Generative AI Synthetic Data Generator

Why Synthetic Data Generation

Manufacturing processes generate large amounts of sensor data that can be used for analytics and machine learning models. However, this data may contain sensitive or proprietary information that cannot be shared openly. Synthetic data allows the distribution of realistic example datasets that preserve the statistical properties and relationships in the real data, without exposing confidential information. This enables more open research and benchmarking on representative data. Additionally, synthetic data can augment real datasets to provide more training examples for machine learning algorithms to generalize better. Data augmentation with synthetic manufacturing data can help improve model accuracy and robustness. Overall, synthetic data enables sharing, research, and expanded applications of AI in manufacturing while protecting data privacy and security.

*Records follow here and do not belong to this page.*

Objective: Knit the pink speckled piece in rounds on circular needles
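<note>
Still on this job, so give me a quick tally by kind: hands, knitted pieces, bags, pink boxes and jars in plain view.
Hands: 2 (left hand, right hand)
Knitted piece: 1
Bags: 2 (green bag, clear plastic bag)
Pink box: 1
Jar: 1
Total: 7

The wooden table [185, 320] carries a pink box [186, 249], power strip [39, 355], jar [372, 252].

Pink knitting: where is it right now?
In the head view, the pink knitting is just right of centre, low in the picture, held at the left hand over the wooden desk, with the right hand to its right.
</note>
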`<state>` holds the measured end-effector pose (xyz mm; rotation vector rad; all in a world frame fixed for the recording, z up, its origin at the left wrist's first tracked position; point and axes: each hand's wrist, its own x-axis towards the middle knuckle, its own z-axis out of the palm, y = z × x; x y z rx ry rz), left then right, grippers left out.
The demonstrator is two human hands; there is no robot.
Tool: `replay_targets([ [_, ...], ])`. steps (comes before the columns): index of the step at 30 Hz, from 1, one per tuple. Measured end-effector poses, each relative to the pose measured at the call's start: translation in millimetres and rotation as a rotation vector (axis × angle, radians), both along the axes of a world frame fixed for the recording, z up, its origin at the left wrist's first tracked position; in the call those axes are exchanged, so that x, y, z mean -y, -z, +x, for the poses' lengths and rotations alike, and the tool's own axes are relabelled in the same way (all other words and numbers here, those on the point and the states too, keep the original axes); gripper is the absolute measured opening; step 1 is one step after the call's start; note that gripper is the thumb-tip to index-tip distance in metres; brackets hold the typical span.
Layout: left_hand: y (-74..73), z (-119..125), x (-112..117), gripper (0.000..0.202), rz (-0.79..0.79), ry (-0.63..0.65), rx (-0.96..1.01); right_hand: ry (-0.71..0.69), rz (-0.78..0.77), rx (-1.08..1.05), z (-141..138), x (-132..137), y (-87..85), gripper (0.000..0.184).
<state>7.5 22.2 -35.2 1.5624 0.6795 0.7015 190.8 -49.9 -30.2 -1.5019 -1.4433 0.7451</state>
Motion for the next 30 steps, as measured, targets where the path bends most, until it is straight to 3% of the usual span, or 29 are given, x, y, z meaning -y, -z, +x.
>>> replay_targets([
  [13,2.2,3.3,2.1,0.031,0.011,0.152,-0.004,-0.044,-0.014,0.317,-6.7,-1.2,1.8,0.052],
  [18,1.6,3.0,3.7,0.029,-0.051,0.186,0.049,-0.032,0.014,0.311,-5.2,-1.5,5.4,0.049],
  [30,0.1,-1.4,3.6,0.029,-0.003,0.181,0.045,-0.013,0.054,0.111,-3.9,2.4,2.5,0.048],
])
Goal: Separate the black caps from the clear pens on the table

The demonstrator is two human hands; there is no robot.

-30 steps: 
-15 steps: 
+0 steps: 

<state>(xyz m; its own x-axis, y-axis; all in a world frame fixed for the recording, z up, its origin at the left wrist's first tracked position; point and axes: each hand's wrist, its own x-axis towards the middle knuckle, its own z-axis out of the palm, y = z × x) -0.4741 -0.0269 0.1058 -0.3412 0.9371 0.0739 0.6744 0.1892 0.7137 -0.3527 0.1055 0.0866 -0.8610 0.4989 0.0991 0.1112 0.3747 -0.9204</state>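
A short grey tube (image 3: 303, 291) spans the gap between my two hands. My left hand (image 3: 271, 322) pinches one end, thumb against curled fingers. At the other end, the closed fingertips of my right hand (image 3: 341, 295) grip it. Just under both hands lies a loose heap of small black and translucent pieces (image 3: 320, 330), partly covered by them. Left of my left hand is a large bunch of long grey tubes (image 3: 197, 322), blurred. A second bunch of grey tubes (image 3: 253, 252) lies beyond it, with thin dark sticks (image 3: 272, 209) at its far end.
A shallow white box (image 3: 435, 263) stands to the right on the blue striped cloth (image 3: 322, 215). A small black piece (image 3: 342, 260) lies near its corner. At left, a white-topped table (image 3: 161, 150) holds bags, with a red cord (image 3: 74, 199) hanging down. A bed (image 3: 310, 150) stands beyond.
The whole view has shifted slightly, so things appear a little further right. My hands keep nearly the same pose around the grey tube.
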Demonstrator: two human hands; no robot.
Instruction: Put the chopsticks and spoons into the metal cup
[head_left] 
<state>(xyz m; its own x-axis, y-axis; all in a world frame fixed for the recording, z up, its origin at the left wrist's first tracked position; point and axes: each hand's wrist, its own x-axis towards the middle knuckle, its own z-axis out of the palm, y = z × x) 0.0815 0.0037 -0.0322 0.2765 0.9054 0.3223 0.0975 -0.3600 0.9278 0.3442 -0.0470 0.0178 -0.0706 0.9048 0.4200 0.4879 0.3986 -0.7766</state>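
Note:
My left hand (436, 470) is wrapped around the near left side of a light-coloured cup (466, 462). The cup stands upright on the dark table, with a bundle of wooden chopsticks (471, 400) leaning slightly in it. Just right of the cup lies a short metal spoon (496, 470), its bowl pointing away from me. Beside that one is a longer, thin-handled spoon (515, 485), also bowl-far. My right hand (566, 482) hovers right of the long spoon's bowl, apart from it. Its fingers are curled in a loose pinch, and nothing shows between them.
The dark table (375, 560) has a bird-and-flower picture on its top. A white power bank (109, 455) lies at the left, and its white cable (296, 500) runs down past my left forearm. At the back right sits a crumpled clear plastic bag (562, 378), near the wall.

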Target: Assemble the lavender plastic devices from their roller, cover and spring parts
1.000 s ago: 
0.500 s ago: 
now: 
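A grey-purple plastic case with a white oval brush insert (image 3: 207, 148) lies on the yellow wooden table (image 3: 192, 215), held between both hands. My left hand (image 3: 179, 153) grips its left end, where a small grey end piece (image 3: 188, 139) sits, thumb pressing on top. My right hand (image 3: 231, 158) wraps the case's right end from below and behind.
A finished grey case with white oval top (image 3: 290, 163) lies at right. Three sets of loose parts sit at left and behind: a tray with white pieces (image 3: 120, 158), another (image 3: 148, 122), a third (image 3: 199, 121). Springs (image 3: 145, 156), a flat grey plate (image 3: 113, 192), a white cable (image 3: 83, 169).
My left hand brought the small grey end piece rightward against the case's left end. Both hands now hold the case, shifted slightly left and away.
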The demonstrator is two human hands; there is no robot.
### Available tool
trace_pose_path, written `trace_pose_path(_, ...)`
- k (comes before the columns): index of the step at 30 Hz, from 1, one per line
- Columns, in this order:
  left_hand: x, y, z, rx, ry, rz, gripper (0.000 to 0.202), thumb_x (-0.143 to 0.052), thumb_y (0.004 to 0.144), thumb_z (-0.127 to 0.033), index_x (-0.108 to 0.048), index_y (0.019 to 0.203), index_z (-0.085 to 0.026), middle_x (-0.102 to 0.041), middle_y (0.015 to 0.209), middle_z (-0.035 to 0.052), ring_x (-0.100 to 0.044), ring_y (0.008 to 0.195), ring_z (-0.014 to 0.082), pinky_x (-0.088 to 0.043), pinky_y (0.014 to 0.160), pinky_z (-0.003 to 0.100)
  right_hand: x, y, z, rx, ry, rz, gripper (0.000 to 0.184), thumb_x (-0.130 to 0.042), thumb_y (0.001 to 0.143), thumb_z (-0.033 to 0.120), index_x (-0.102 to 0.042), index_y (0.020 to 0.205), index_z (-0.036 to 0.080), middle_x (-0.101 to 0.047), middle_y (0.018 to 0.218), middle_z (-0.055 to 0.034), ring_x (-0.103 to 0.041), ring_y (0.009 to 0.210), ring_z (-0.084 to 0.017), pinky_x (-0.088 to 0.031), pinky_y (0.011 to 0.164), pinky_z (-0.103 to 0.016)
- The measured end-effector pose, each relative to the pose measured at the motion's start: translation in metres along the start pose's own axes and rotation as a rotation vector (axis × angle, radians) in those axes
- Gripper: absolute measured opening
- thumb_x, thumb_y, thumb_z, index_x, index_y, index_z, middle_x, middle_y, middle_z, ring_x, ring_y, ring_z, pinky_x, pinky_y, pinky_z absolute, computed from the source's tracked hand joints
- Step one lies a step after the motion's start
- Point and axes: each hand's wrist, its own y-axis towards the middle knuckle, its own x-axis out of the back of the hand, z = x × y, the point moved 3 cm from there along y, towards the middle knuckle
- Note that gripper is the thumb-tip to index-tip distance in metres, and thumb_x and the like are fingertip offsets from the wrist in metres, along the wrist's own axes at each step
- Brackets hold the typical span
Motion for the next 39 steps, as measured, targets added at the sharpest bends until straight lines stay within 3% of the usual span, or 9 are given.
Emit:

This code repository delves into the specific challenges faced by the semiconductor industry regarding data collection. The semiconductor industry, known for its intricate manufacturing processes, generates a vast amount of sensor data crucial for analytics and machine learning. However, due to legacy systems and complex data infrastructure, collecting this data in real-time and at scale can be a challenging task. The adoption of synthetic data generation, as exemplified by our solution with Amazon Bedrock, provides a distinct advantage in building machine learning models. By rapidly generating synthetic datasets that mirror the statistical properties of real data, businesses in the semiconductor industry can accelerate their machine learning initiatives while overcoming the challenges posed by their legacy systems. It's a strategic approach that not only addresses industry-specific hurdles but can be seamlessly applied to revolutionize data practices across various other sectors.

Solution Overview

User-Initiated AWS Lambda Function:
- Parameters:
  - industry: Specifies the industry for data generation (e.g., semiconductor).
  - number: Defines the quantity of shopfloor machines to be generated (recommended at 10).
  - user_id: Represents either an authentic user or a pseudonymous ID (e.g., michael-wallner).
AWS Lambda Leveraging Amazon Bedrock:
- Utilizes Amazon Bedrock to generate a list of machines, prompted by:

Generate a NUMBERED list of at least {number} different {industry} manufacturing machines.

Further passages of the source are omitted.